Lettre 104 Hoa-Lo-Pa, 27 mars 1940

Hoa-Lo-Pa, le 27 mars 1940. 

Mon cher M. Melly92,

Je vous remercie beaucoup de vos pensées, de votre dévouement, d'avoir pris la peine de monter jusqu'à la Rosière, pour voir mes vieux parents. Je vous remercie de tout ce que vous faites et de tout ce que vous voulez faire. Je suis heureux de savoir qu'enfin vous allez mieux. Les nerfs restent patraques: ayez le courage de prendre patience. Je crois que ce sera, celui-là, le seul remède qui vous guérira infailliblement. Parlons sec, en riant. Vous me dites que vous ne pouvez pas même répondre en chinois romanisé, à ceux qui vous écrivent en chinois. Je suis très naïf. Pour sûr ! Mais celle-là est quand même trop forte. Je n'ai pas même pu l'avaler à demi !

Ici, tout va bien. Hoa-Lo-Pa sera bien employé, puisque nous sommes obligés de tenir ici le Petit Séminaire. Yunnanfou n'en veut pas, de nos Tibétains - ce que j'ai pu lire entre les lignes de la lettre où ils refusaient - et Tatsienlou nous dit de garder nos ouailles ici. Il ne me reste plus que quatre grands élèves : Guenfou-Bénet de Yerkalo, fils de Tolo et Andjrou, Adjean-Juts'uen. Peuthou veut partir à Tali, cette semaine, pour suivre leur Tchoug Hio93. Je pense à eux comme maîtres d'école. Augusti et Dittet, je les ai remis avec les plus petits : ils ne pouvaient pas suivre. Je ne sais pas si je resterai ici. Dans ce cas, je ne pourrai presque pas faire de ministère, étant toujours en classe. Et dire que je serai obligé de faire venir un Sien Sen 94 depuis Tali ! Ici, on n'en trouve pas à la hauteur. Agapit a été retenu à la maison par son père. Je vous dirai que cela m'a fait autant de peine que le départ de tous les autres. J'espérais beaucoup de cet enfant, non comme futur prêtre, mais comme futur maître d'école. José de Madame Kato a quitté aussi, peut­être aussi embobiné par sa soeur Marie.
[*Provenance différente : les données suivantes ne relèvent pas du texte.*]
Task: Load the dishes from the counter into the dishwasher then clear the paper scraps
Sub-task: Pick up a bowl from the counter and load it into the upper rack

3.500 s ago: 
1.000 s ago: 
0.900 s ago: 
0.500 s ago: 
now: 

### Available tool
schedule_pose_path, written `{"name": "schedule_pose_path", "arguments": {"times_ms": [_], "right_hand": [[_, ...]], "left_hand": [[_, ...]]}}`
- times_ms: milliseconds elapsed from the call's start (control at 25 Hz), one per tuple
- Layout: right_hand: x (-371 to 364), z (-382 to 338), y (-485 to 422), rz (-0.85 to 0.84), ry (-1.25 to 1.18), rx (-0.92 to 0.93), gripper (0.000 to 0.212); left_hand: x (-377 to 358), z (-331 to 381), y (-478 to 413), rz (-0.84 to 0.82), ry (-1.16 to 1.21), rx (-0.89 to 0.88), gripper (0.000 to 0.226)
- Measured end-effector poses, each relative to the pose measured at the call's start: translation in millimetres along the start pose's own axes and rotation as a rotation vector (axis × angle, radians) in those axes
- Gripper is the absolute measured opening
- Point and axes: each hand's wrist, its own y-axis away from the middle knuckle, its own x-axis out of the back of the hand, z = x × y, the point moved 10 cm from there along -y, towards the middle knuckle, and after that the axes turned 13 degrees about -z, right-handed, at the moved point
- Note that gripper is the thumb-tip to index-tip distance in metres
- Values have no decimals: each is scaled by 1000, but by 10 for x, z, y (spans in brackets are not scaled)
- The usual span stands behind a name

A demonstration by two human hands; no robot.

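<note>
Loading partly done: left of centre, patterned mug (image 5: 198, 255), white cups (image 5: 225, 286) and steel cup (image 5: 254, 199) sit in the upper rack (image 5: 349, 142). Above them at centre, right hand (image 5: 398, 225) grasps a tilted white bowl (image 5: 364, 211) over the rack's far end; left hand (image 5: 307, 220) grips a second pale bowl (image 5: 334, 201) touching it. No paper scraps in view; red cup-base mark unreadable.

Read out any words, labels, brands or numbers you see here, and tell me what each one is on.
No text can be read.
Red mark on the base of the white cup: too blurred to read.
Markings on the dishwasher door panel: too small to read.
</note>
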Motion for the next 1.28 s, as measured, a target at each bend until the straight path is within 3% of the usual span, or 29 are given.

La famine commence à devenir terrible. Ce matin, on m'a présenté des enfants à adopter. Je ne puis même pas faire d'aumône. A Tsamouti, trois familles ont assez à manger; les autres n'ont déjà plus rien. A Tsin Kuitang Ts'ao Patre, on mange des racines de fougères. Si j'avais deux ou trois tans95 de céréales, j'aurais 300 baptêmes d'adultes pour la Pentecôte. Lafamille de Themin viendra s'installer sur les terrains de la Mission, au mois de juin-juillet. Ce sera des chrétiens pour l'année prochaine. Themin et son frère sont prêts ; M. Sen aussi. Je préfère leur faire faire un noviciat d'un an, au moins. L'année prochaine, je pense ouvrir une école chez les Lolos.
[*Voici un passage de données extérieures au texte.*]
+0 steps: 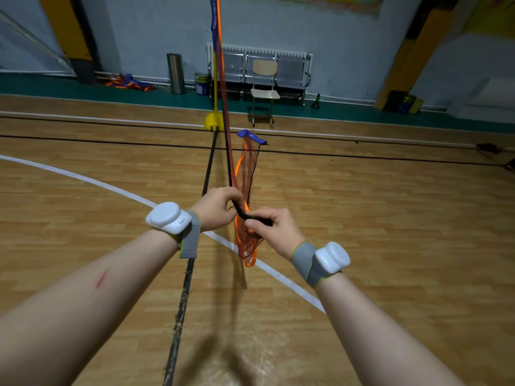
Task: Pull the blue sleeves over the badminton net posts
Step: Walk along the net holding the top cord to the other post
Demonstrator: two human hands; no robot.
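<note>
An orange badminton net (246, 174) stretches from my hands toward a yellow post (215, 79) on a yellow base (213, 121) at the far side. One blue sleeve (213, 20) sits on the top of that post. Another blue sleeve (251, 136) lies on the floor at the loose end of the net. My left hand (216, 208) grips the net's dark edge band. My right hand (271, 228) pinches the same black band (246, 214) just beside it, and bunched orange mesh hangs below both hands.
A wooden gym floor with white and black court lines lies all around. At the far wall stand a wooden chair (264, 90), a row of metal seats (262, 69), a steel bin (176, 73), a paint bucket (202, 84) and a pile of orange-blue fabric (131, 83).
</note>
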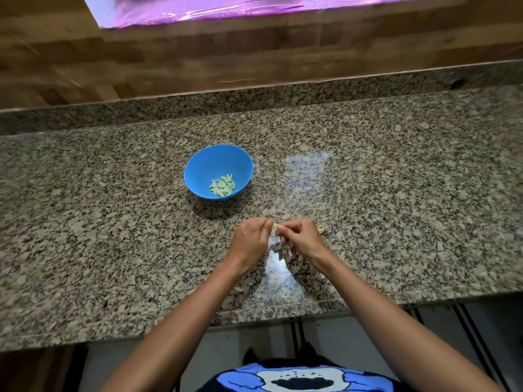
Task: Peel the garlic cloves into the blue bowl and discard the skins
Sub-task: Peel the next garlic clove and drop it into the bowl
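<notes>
Peeling is the step in hand. The left hand [250,239] and right hand [301,236] meet above the counter [113,222], fingers curled, pinching one clove [276,227] between them. The bowl [203,162], far and left of the hands, holds a heap of peeled cloves [222,185]. A skin scrap [323,230] lies just right of the right hand. Next, likely: strip the skin, then carry the clove to the bowl.
</notes>
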### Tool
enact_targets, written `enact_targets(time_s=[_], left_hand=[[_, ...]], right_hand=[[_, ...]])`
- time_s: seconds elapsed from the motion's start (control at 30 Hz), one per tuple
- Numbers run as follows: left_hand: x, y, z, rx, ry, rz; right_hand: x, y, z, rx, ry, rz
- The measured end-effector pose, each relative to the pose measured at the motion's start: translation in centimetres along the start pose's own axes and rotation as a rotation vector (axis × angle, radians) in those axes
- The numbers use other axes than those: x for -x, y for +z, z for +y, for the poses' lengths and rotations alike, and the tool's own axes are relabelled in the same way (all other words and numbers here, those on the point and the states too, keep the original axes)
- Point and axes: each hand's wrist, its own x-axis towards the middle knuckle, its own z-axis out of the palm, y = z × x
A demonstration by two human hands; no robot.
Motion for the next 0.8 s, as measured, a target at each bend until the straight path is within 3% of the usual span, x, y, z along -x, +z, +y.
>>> enact_targets(time_s=[0.13, 0.27, 0.47, 0.67, 0.8], left_hand=[[0.3, 0.0, -0.6, 0.176, -0.13, 0.043], [0.8, -0.7, -0.7, 0.182, -0.158, 0.098], [1.5, -0.6, -0.4, -0.101, -0.249, -0.07], [1.2, -0.1, -0.1, -0.153, -0.217, 0.093], [1.3, 0.1, 0.7, 0.08, -0.209, 0.017]], right_hand=[[0.0, -0.4, 0.2, -0.034, 0.01, 0.037], [0.2, -1.8, 1.2, 0.02, 0.065, 0.043], [1.0, -0.5, 2.2, 0.009, 0.071, -0.025], [1.0, -0.7, 2.7, 0.049, 0.087, -0.047], [1.1, -0.7, 2.1, 0.004, 0.125, -0.082]])
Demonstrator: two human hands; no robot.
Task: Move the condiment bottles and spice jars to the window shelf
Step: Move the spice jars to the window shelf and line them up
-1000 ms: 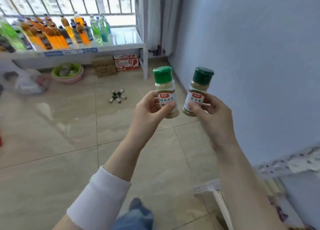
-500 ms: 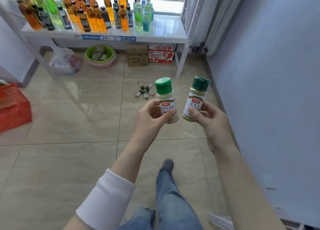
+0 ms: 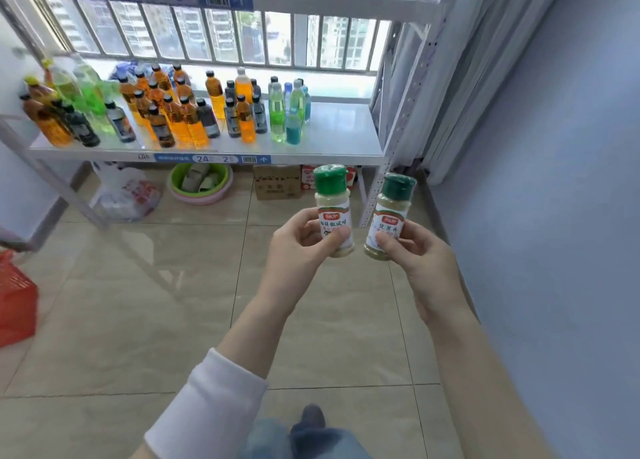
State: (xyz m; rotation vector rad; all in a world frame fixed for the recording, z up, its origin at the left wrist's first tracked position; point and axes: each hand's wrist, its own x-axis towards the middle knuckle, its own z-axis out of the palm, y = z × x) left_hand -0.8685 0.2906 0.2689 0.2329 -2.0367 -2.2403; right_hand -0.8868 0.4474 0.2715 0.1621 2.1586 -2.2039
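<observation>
My left hand (image 3: 298,251) grips a spice jar (image 3: 332,206) with a bright green cap and pale powder, held upright. Beside it my right hand (image 3: 419,261) grips a second spice jar (image 3: 389,213) with a dark green cap and greenish powder, tilted slightly. Both jars hang in the air in front of the white window shelf (image 3: 339,136). Many drink bottles (image 3: 180,112) in orange, green, dark and blue crowd the shelf's left and middle. Its right end is bare.
Under the shelf sit a green and pink basin (image 3: 201,185), a cardboard box (image 3: 277,181) and a plastic bag (image 3: 124,192). A red crate (image 3: 14,303) stands at the left edge. A blue wall (image 3: 554,181) and curtains (image 3: 450,78) close the right side.
The view has moved closer to the shelf and tilted up, so an upper shelf edge now shows. Both hands still hold their jars side by side.
</observation>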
Maintenant, mon cher, une prière : il faut à tout prix que je monte une petite fanfare. Deux gosses savent déjà jouer le San-min Tchoui-i96. M. Nanchen les a exercés. Il faut deux tambours, 4 pistons, 4 bugles, 4 flûtes. Ne me trouverez-vous pas ça, gratis ? Alors, je promets des théâtres magnifiques. Encore : bâtons à grimer, feux d'artifices, perruques. A envoyer par la poste, masques de carnaval, s. v p., s. v. p. Penser aussi à un harmonium. Je m'arrangerai pour que M. Lattion vienne donner un cours par semaine, si possible.
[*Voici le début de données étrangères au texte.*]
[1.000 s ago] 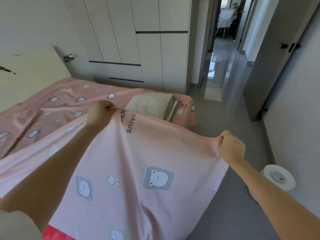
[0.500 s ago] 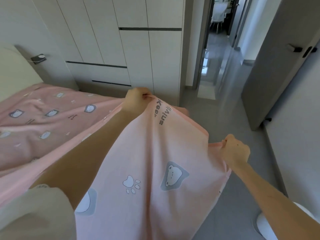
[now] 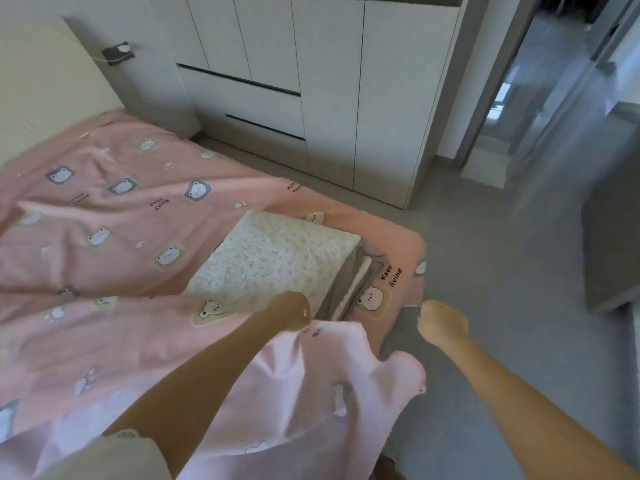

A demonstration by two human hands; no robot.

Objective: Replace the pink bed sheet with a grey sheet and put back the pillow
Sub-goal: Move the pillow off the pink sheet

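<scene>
Head view: pink sheet (image 3: 104,237) spread over the bed (image 3: 45,84), its near part bunched and hanging off the side. And the left hand (image 3: 291,310) is curled right at that edge, but I can't tell whether the fingers grip it. Over the floor (image 3: 485,271) the right hand (image 3: 441,323) is a fist, fingers together, holding nothing. On the sheet, near the bed's corner, lies the pillow (image 3: 273,261).

The head camera (wide-angle, worn) looks forward and down across the bed (image 3: 104,265) toward the wardrobe (image 3: 329,98), close above the left hand (image 3: 291,310) and right hand (image 3: 441,323).
</scene>
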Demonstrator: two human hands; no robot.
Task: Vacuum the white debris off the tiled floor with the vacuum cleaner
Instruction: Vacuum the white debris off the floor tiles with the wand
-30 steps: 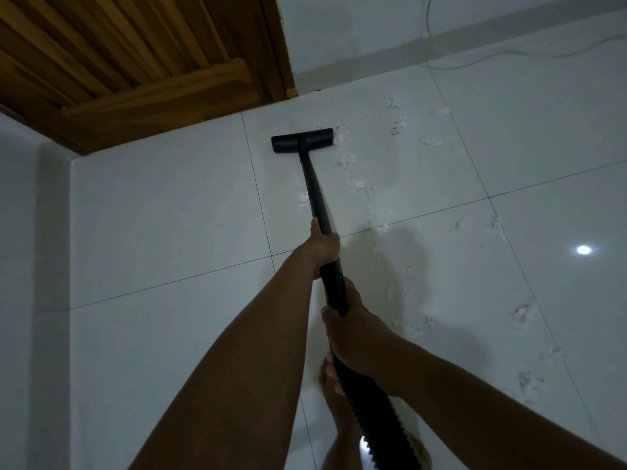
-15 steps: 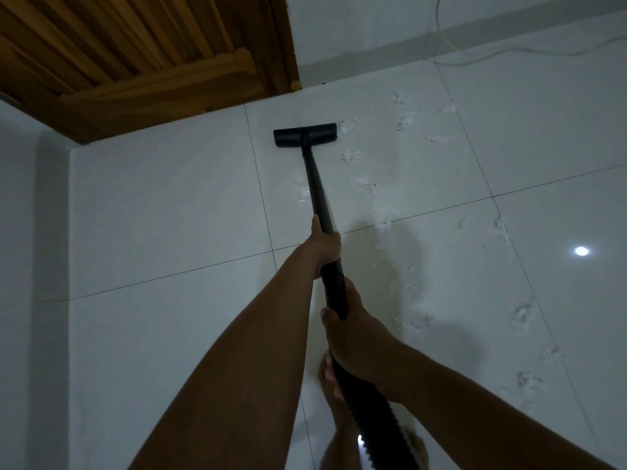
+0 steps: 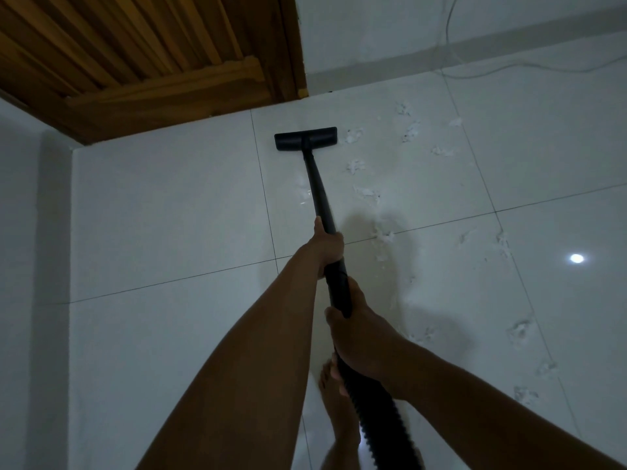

Dans trois semaines, j'irai loger à la Résidence de Hoa-Lo-Pa, avec les séminaristes. Ci-joint, un thème latin, si ça vous intéresse. Excusez mon ton. Je ne donne des commissions qu'à ceux en qui j'ai confiance [...]

Tout à vous,

T. Maur.

Merci, in Christo, qui récompense le verre d'eau.

 

92  Très souffrant, le chanoine Melly avait dû renoncer au Tibet et regagner la Suisse. Maurice pouvait donc employer sans explication des mots chinois en lui écrivant. Il suivra le même usage avec d'autres correspondants tibétains. Cette lettre précède l'interruption de la correspondance et de toutes relations avec l'Europe du fait de la guerre.
93  Ecole secondaire.
94  Maître d'école.
95  L'équivalent de dix boisseaux.
96  Hymne national de la République chinoise avant la période communiste.